So if this argument is to be defeated, some other response is
required.
The new argument requires the assumption that there is only one
way in which a world like ours could be uncreated. But--as I
noted earlier--an agnostic will not be prepared to grant this
assumption. She will say that, for all she has good reason to
believe, there may be infinitely many different ways in which
an uncreated world can arise. Perhaps worlds are created in pairs,
or triples, or quadruples, or etc. Perhaps worlds are randomly
distributed--like raisins in a plum-pudding--throughout some
higher-dimensional space in which they arise as the result of
some acausal process which occurs in that space. Etc. Since the
agnostic sees no reason to think that it is no more likely that
the world is uncreated than it is that the world was created according
to one particular hypothesis about that act of creation, she has
no reason to accept the modified version of Forrest's argument.[21]
Agnostics can reasonably resist deism.
(ii) Proofs and other evidence: There are theists and atheists
who will continue to insist that weak agnosticism is unreasonable
because the existence--or non-existence--of God can be demonstrated
by arguments which appeal only to uncontroversial evidence. Thus,
for example, there are theists who maintain that there are rationally
compelling ontological, and/or cosmological, and/or teleological,
and/or moral, and/or other arguments which establish the conclusion
that God exists; and there are atheists who maintain that there
are rationally compelling ontological, and/or moral, and/or other
arguments which establish the conclusion that God does not exist.
I think that such theists and atheists are mistaken. While they
may be entirely within their rights to suppose that the arguments
which they defend are sound, I do not think that they have
any reason to suppose that their arguments are rationally compelling
-- i.e. that they provide reasonable opponents with compelling
internal reasons to change their views. Of course, some will find
this contention controversial--but I cannot hope to provide
a detailed defence here. Perhaps it is worth making the following
point. It surely should be granted that, at least prima facie,
there can be reasonable theists, atheists, and agnostics--for,
after all, there are undeniably sensitive, thoughtful and intelligent
people who fall into all three camps. Of course, it could conceivably
turn out that, e.g., there can only be reasonable agnostics in
that undemanding sense of "reasonable" in which reasonable
persons can hold unobviously contradictory, or unobviously unnecessarily
complex, or unobviously unnecessarily explanatorily weak views,
etc. But it seems to me to be clearly absurd to suppose that there
are currently available arguments which should show, to the satisfaction
of all, that members of two of the camps have views which are
unobviously contradictory, or unobviously unnecessarily complex,
or unobviously explanatorily weak, etc. Members of each of the
camps may have causal hypotheses which explain how their opponents
come to possess false views; but these hypotheses ought not do
anything to impugn the rationality of the maintenance of those
views.
(iii) The problem of other attitudes:Some people may be
inclined to object that weak agnosticism is unliveable. Could
one really carry on the projects of a normal life if one were
not prepared to rule out, e.g., the hypothesis that the world
is the product of a malevolent deity? Wouldn't doubts about the
value and meaning of life cripple one's ordinary conduct?
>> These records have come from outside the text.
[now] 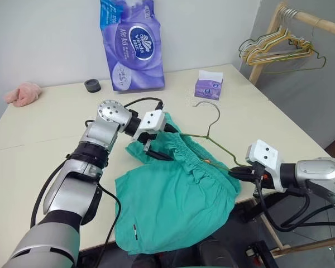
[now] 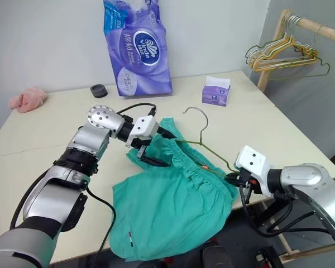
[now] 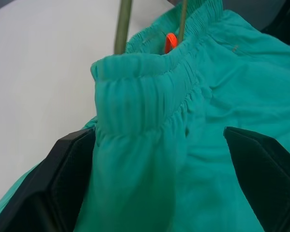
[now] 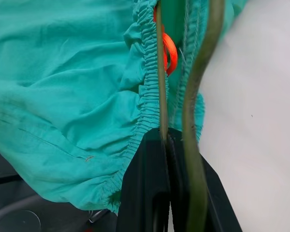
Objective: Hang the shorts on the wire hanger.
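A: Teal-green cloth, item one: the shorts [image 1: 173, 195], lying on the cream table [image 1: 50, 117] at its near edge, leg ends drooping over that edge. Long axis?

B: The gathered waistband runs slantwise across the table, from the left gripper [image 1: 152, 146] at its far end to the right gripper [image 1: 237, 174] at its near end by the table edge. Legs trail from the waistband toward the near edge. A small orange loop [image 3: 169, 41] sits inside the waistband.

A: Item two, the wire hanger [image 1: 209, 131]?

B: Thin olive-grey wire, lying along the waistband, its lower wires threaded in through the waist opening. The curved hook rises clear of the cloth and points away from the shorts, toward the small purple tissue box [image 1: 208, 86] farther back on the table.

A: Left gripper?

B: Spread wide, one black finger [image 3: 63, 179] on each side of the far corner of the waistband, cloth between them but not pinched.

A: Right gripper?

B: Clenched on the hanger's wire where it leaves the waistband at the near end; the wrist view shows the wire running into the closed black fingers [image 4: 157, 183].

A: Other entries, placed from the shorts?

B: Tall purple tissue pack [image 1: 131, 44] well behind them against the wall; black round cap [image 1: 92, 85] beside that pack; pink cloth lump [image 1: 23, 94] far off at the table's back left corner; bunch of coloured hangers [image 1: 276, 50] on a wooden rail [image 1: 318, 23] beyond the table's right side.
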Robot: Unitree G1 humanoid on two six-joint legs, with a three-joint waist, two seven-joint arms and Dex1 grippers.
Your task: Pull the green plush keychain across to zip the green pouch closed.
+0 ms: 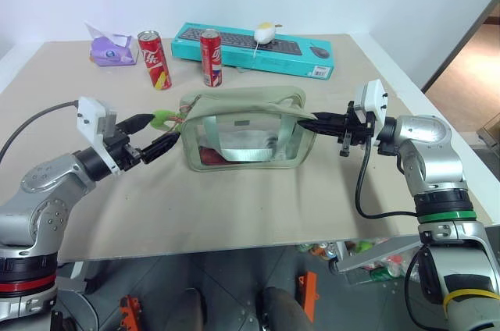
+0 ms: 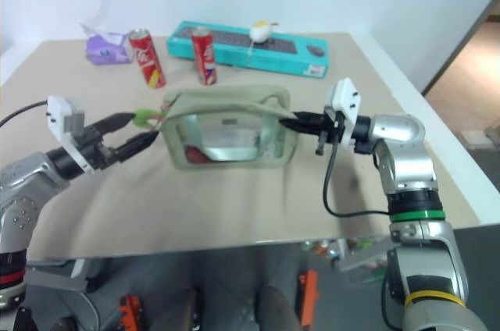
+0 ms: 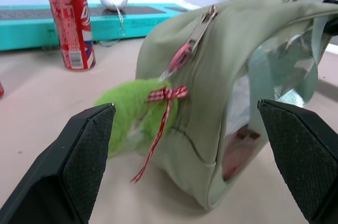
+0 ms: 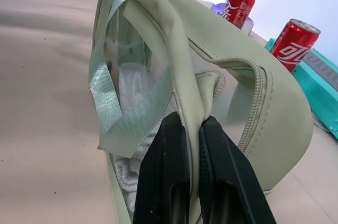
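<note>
The green pouch (image 1: 246,132) stands upright in the middle of the table, its clear window facing me. The green plush keychain (image 1: 162,119) hangs from the zipper pull at the pouch's left end, with a red checked bow on it (image 3: 166,93). My left gripper (image 1: 166,128) is open, its fingers to either side of the plush and not touching it. My right gripper (image 1: 306,122) is shut on a fold of the pouch's fabric (image 4: 190,97) at the right end, pointing level toward the left.
Two red cans (image 1: 155,59) (image 1: 211,57) stand behind the pouch. A teal keyboard box (image 1: 312,58) with a white-and-yellow egg-shaped thing (image 1: 265,33) on it lies along the back. A purple pack (image 1: 112,48) sits at the back left. The table's front edge (image 1: 234,247) is close.
</note>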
I don't see why. Earlier, I had my strong agnostic claim that
the only reasonable thing to do in the face of such worries is
to forget about them. This seems right. It is a psychological
question--a matter of temperament--which decides whether one
could be a weak agnostic. Why shouldn't one think that value is
there to be created or pursued regardless of the truth of cosmological
hypotheses? Perhaps there will be a nice or nasty surprise later
on; and perhaps not. Perhaps there is much more to the
universe than meets the non-metaphysical, non-theological eye;
but, then again, perhaps not. What good could possibly be served
by worrying about these possibilities now?
Perhaps this response is unconvincing. Certainly, I concede that
more should be said. Perhaps, when that more is said, I shall
have been forced to shift ground to a fallibilist atheism--i.e.
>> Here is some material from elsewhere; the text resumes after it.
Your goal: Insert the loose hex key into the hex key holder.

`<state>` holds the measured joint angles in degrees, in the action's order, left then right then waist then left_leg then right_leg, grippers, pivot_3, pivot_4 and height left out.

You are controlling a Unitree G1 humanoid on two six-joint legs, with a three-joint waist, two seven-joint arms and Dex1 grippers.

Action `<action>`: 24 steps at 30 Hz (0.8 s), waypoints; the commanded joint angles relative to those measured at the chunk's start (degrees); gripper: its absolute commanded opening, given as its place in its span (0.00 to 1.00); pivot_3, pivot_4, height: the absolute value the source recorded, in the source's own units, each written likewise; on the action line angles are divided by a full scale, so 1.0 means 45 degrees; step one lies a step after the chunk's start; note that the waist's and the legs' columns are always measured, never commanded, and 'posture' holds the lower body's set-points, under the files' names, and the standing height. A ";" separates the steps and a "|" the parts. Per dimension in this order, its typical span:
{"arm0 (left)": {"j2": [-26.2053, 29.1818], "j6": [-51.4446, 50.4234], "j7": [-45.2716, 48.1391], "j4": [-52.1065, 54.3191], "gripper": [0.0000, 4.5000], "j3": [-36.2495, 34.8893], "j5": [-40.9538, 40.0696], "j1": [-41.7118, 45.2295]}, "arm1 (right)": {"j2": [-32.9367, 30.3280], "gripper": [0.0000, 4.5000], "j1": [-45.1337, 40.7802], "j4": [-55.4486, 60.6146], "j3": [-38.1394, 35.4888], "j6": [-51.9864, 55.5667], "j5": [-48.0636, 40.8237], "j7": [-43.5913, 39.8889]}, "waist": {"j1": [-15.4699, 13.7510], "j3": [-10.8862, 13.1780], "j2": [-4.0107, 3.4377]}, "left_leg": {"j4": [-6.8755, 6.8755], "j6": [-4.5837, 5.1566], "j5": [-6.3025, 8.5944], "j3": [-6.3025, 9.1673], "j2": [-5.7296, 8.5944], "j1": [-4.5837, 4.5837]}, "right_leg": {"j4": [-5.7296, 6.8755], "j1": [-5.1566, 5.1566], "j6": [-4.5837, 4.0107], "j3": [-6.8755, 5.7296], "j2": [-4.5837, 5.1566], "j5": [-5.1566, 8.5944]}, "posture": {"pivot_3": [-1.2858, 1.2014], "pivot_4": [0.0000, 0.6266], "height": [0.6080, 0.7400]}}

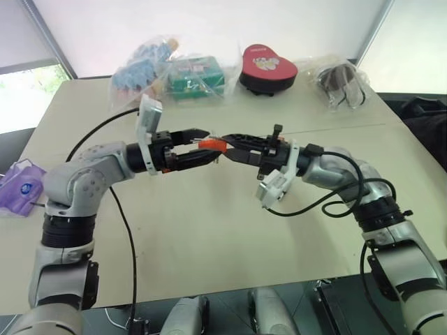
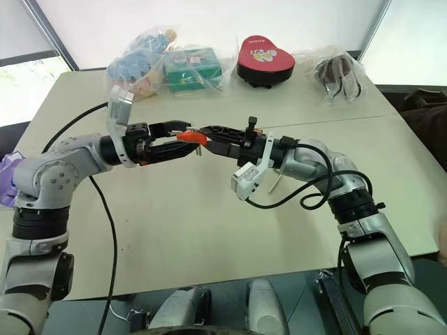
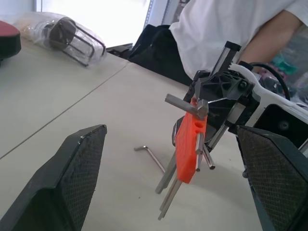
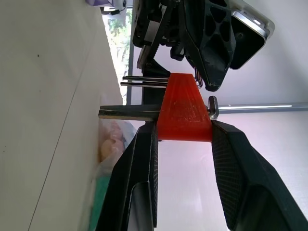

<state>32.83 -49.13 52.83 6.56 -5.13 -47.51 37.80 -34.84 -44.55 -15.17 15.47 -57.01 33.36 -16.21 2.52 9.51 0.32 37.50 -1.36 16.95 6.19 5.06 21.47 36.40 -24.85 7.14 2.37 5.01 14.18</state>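
Right hand (image 1: 227, 148) gripping hex key holder (image 3: 190, 140), left hand (image 1: 202, 143) wide open — loose hex key (image 3: 153, 156) on table (image 1: 209, 223)

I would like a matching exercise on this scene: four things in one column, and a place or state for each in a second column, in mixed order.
Things:
1. hex key holder
2. loose hex key
3. left hand
4. heart-shaped box

Places or states:
A. lying on the table
B. open, fingers either side of the holder
C. at the table's far edge
D. clamped in the right hand, above the table

Pairs: 1-D, 2-A, 3-B, 4-C
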 commanded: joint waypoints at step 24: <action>-0.0641 0.0839 0.0682 -0.0565 0.00 0.0709 0.0894 0.0673 | 0.0079 0.44 0.0258 0.1205 0.0018 0.1311 -0.2112 -0.1525 | -0.0009 0.0000 0.0000 | 0.0049 0.0002 0.0001 0.0004 0.0000 0.0007 | 0.0005 0.0019 0.0000 -0.0001 -0.0002 0.0000 | 0.52 0.24 1.00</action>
<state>29.94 -46.00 55.91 3.30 -1.31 -43.68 40.19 -34.77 -42.84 -12.86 15.74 -51.36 26.46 -22.53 2.48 9.51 0.32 37.73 -1.36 16.95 6.21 5.06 21.50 36.43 -24.76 7.14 2.37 5.00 14.18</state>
to a position which treats the alternative cosmological hypotheses
as definitely ruled out, but which leaves room for a higher-order
concession of the possibility of epistemic error--c.f. the "paradox
of the preface." However, for now, it certainly seems
to me that weak agnosticism remains a liveable option.
Notes
[1] This paper began life as an ill-advised attempt to defend
strong agnosticism. In this form, it was read to a session of
the AAP in Brisbane in 1992, and to a colloquium in Wollongong.
I am grateful to Fred Kroon, David Lewis, Peter Forrest, Scott
Shalkowski, Joe Mintoff, and others, for convincing me that the
position which I had endeavoured to defend was hopeless.
[2] As a reader for the journal kindly pointed out to me, there
is a sense in which everyone can admit that religious experiences
occur: for people do report having experiences which they take
to be perceptions of God. But then, wont the acceptance
of some kind of principle of credulity require one to regard these
reports as prima facie evidence that such people have veridical
perceptions of God? No. The reported content of these experiences
is compatible with ever so many hypotheses about the nature of
the creators of the world, including hypotheses involving neglectful
or deceptive creators, and hypotheses on which there are no creators.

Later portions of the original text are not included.